Thursday, September 01, 2011

'Super 8'

1 September 2011

If ‘Attack the Block’ (reviewed here in May 2011) was reminiscent of an old Children’s Film Foundation production (albeit with considerably more swearing and violence), J J Abrams’ new film ‘Super 8’ is Children’s Film Foundation with swearing, violence and big production values. The two films have plenty in common with a group of teenage boys (and one female interloper) battling aliens and the human authorities in each case. ‘Super 8’ clearly had a much bigger budget at its disposal – it was produced by Steven Spielberg and Abrams seems to have tried to create a homage to Spielberg with clear references to ‘ET’, ‘Close Encounters of the Third Kind’ etc. ‘Super 8’ is set in 1979: a group of teenagers are shooting their own zombie movie using a handheld Super 8 camera when they witness a spectacular train crash and discover secrets they cannot reveal to anyone. As with ‘Attack the Block’, ‘Super 8’ has a very witty script with great interaction between the children. Both films succeed because they manage to make the incredible (encounters with extraterrestrial lifeforms) amazingly believable and realistic. ‘Super 8’ is not quite as brutal as the British film – though there are some violent deaths, you can mostly predict who is going to be safe.

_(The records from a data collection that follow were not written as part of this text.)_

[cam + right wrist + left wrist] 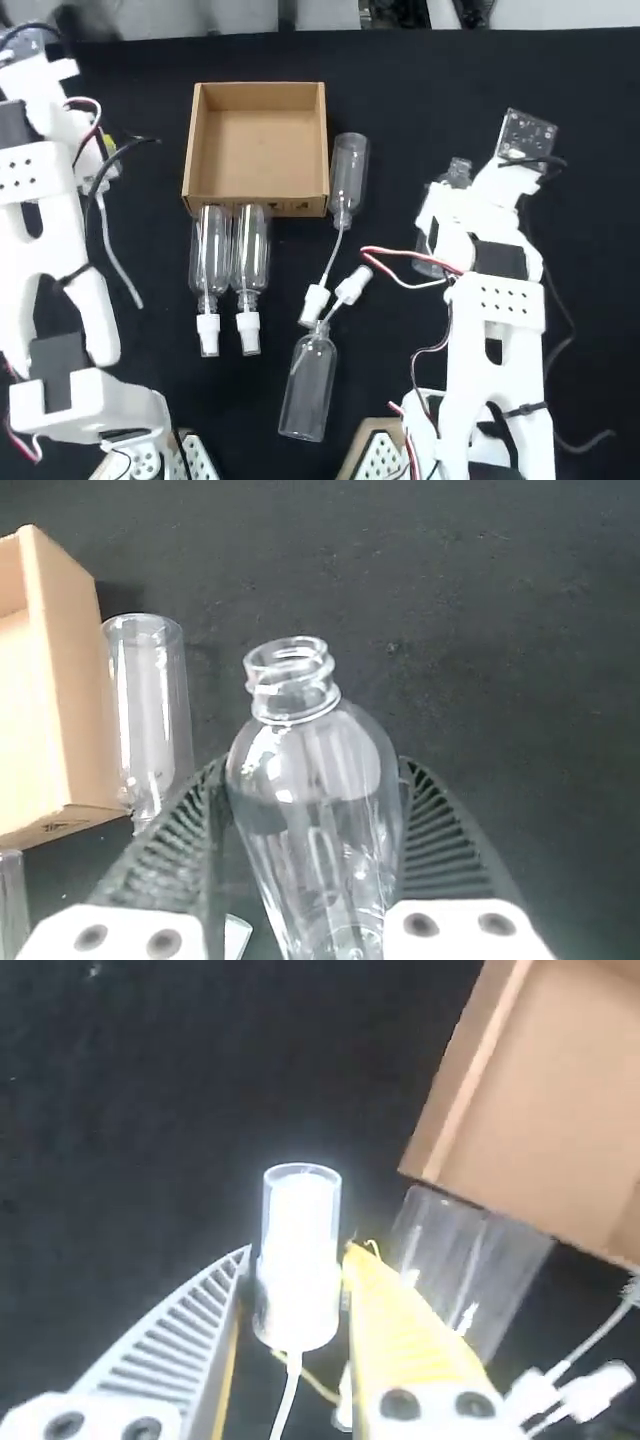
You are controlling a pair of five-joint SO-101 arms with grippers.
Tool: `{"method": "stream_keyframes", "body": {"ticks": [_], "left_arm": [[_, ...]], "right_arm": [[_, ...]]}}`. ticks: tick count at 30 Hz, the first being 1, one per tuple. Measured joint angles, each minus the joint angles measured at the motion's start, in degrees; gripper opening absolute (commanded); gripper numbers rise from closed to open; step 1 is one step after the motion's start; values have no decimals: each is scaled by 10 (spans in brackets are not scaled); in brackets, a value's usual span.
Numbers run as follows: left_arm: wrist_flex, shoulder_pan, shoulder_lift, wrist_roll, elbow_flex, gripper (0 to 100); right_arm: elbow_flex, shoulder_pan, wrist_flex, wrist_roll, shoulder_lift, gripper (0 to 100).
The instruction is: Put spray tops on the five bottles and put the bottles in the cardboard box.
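While two capped bottles [211, 255] lie just near-side of the box [257, 92] | left gripper [298, 1255] jaws pinch a top [300, 1210] | right gripper [312, 770] jaws pinch an open bottle [300, 680], neck free, likely for capping.

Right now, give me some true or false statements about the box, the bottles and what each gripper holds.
1. The box is empty. True.
2. The right gripper holds a bottle with a top on. False: its neck is open, with no top.
3. The left gripper holds a spray top. True.
4. Two bottles with tops lie inside the box. False: the two capped bottles lie on the table, outside the box.
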Motion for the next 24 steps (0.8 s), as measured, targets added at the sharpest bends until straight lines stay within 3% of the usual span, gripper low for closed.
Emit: {"method": "stream_keyframes", "body": {"ticks": [15, 24], "left_arm": [[3, 117, -105, 164, 0, 63], [-25, 150, -116, 213, 0, 29]], "right_arm": [[0, -19, 0, 0, 0, 82], [0, -21, 0, 0, 0, 82]]}}
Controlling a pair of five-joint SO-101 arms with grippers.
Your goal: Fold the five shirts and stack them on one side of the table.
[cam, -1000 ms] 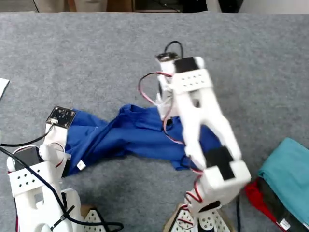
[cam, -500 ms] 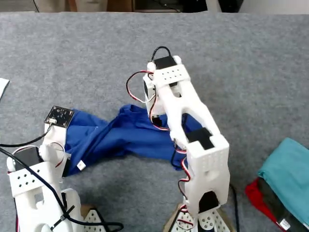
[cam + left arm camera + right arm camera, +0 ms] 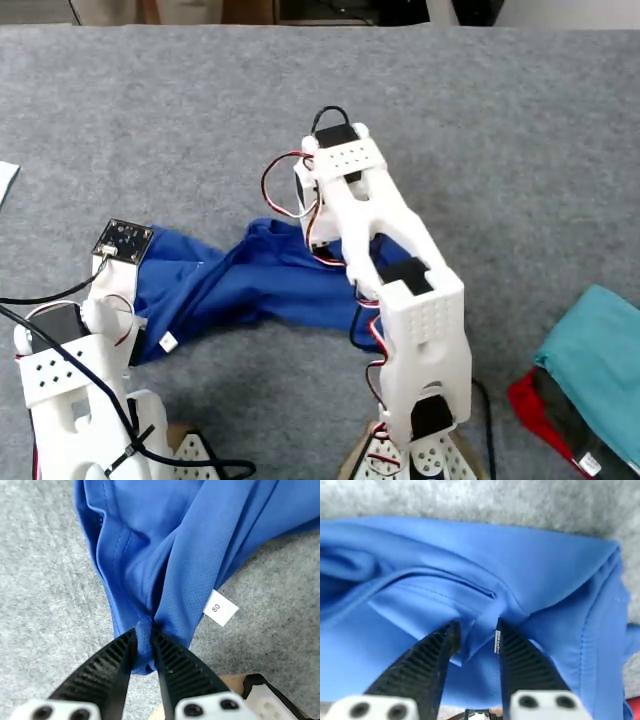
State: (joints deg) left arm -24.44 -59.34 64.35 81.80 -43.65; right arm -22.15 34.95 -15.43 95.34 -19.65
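At the near edge of the grey desk (image 3: 150, 120), the left gripper (image 3: 143, 634) is clenched on the blue shirt (image 3: 165, 540) — a bunched edge of the cloth is pinched tight between its ribbed fingers. A small white tag (image 3: 220, 608) hangs off the shirt just beside that hold. To the right, also near the front edge, a teal shirt (image 3: 600, 350) lies on top of a red garment (image 3: 540, 405), well apart from the blue one. Farther in, the blue shirt stretches crumpled across the middle of the desk. The right gripper (image 3: 476, 629) grasps it at its far right part — a raised fold near a stitched seam sits between the fingers, touching both.
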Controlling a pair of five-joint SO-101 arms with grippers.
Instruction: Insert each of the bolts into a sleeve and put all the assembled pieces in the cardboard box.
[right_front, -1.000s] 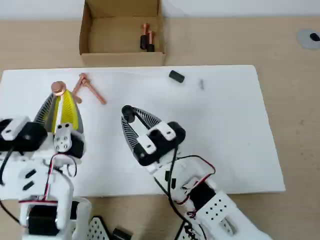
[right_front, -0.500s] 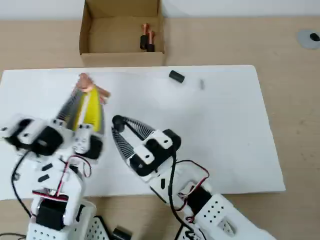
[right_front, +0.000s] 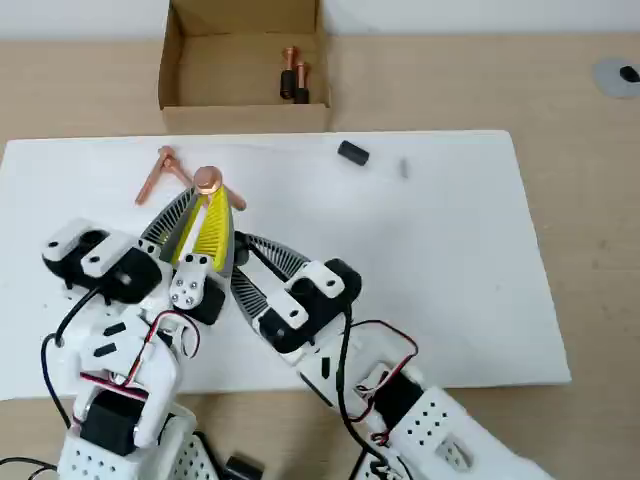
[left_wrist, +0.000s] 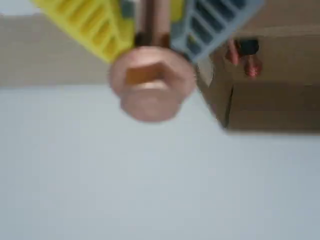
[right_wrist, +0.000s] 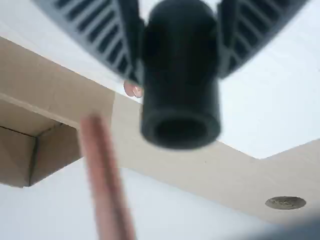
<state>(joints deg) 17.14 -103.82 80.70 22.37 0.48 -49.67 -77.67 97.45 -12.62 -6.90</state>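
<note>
Above the surface (right_front: 450, 250), your left fingers (left_wrist: 85, 20) clench a bolt (left_wrist: 152, 85), right fingers (right_wrist: 95, 25) clench a sleeve (right_wrist: 180, 80); misaligned axes could jam the shank at the bore, or dislodge either

The cardboard box (right_front: 171, 72) stands on the table (right_front: 585, 210) at the upper left of the high view, behind the mat (right_front: 450, 280). Two assembled pieces (right_front: 294, 76) lie in its right part. On the mat, loose bolts (right_front: 152, 180) lie near the upper-left corner, and a loose sleeve (right_front: 352, 153) lies well to their right. The left gripper (right_front: 206, 198), centre-left, grips the held bolt (right_front: 208, 181) just right of the loose bolts. The right gripper (right_wrist: 180, 40), clamping the held sleeve (right_wrist: 181, 100), sits just below, its tip apparently tucked beneath the left gripper.
</note>
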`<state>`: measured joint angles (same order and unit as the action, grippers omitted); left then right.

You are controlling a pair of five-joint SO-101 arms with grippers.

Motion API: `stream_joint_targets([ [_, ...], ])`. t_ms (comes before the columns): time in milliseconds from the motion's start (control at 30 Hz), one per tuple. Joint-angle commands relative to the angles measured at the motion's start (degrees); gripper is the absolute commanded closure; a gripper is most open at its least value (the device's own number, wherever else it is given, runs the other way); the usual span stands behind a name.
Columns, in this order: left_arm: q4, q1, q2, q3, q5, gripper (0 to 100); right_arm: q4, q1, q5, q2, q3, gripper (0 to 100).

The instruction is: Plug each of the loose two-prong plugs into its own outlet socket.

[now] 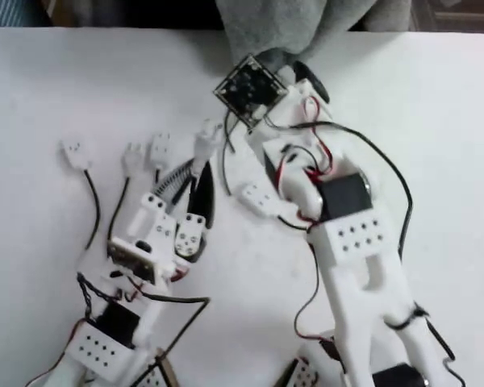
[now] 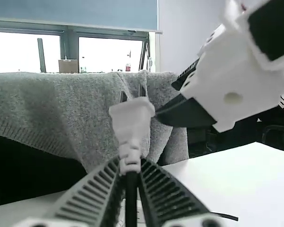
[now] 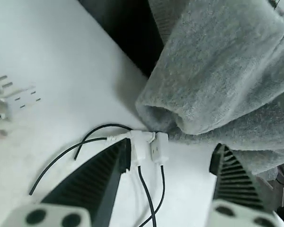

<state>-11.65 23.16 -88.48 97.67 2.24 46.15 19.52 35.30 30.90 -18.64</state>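
From above, you see the left end effector point(image 1: 198, 161) closed on a white plug point(image 1: 208, 139). The plug sticks out past its fingertips toward the far side of the tabletop point(image 1: 436, 145). A white connector point(image 1: 160, 149) on a black cord lies just beside the held plug. A further connector point(image 1: 75, 153) lies well apart, out on the left arm's side. The right end effector point(image 1: 297, 71) sits at the far edge against a grey cloth point(image 1: 266, 24). From this angle you cannot tell how its jaws stand. A small white piece point(image 1: 258, 197) lies just beside the right arm.

Through the left wrist camera, you see the left end effector point(image 2: 130, 163) with its ribbed fingers point(image 2: 99, 189) pinched on the neck of the white plug point(image 2: 131, 118). The plug's cord point(image 2: 130, 198) runs back between them. The plug stands up clear of the fingertips. The grey cloth point(image 2: 52, 109) hangs behind it, and the right arm's white housing point(image 2: 232, 80) is close beside it.

Through the right wrist camera, you see the right end effector point(image 3: 173, 151) with its jaws wide apart and gripping nothing. A white pair point(image 3: 149, 146), two pieces side by side, each with a black cord, lies on the tabletop between the fingers. It sits right by one finger point(image 3: 109, 170) and well clear of the other; you cannot tell whether it touches. The grey cloth point(image 3: 217, 71) drapes just behind the pair. A white socket block point(image 3: 21, 97) lies well apart.
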Motion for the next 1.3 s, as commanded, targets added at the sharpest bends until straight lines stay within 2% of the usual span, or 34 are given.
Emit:
stream_joint_targets([
  [0, -1.1, -0.2, -0.9, -0.3, -0.2, 98, 1.9, -0.5, 0.3, 5.8, 1.0, 72.3],
  [100, 2.3, -0.2, -0.9, -0.3, -0.2, 98, 5.5, -0.5, 0.3, 8.2, 1.0, 72.3],
  [233, 11.6, -0.4, -0.9, -0.4, -0.2, 98, 11.6, -1.5, 0.3, 10.3, 0.7, 72.3],
  [433, 22.8, -4.5, -0.9, -0.3, -0.2, 98, 19.7, -3.8, 0.2, 10.4, 0.6, 72.3],
  [600, 38.8, -6.7, -0.9, -1.2, 0.8, 97, 22.7, -4.2, 0.2, 10.9, -3.3, 72.3],
  [733, 55.1, -7.8, -0.9, -5.6, 8.5, 90, 22.6, -4.2, 0.2, 10.9, -8.4, 72.3],
  [867, 66.9, -9.1, -0.9, -9.3, 9.5, 86, 22.3, -3.9, 0.2, 10.9, -14.0, 72.3],
  [1067, 68.0, -11.5, -0.9, -10.5, 9.7, 86, 14.4, -4.2, 0.2, 10.9, -25.1, 72.3],
  [1267, 60.3, -10.9, -0.9, -9.6, 9.7, 81, 6.1, -4.2, 0.2, 10.9, -35.3, 72.3],
])
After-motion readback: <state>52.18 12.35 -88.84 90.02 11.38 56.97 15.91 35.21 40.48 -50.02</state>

And the American kids are bit more polite and wholesome than their British counterparts (who begin ‘Attack the Block’ by mugging a nurse at knifepoint) but then this is rural small-town America, not urban South London. ‘Super 8’ is funny and enjoyable but also thrilling and genuinely scary. As it approaches its climax the film does become a little predictable and somewhat sentimental but it’s lots of fun with some wonderful performances, particularly from Joel Courtney as Joe and Elle Fanning as Alice.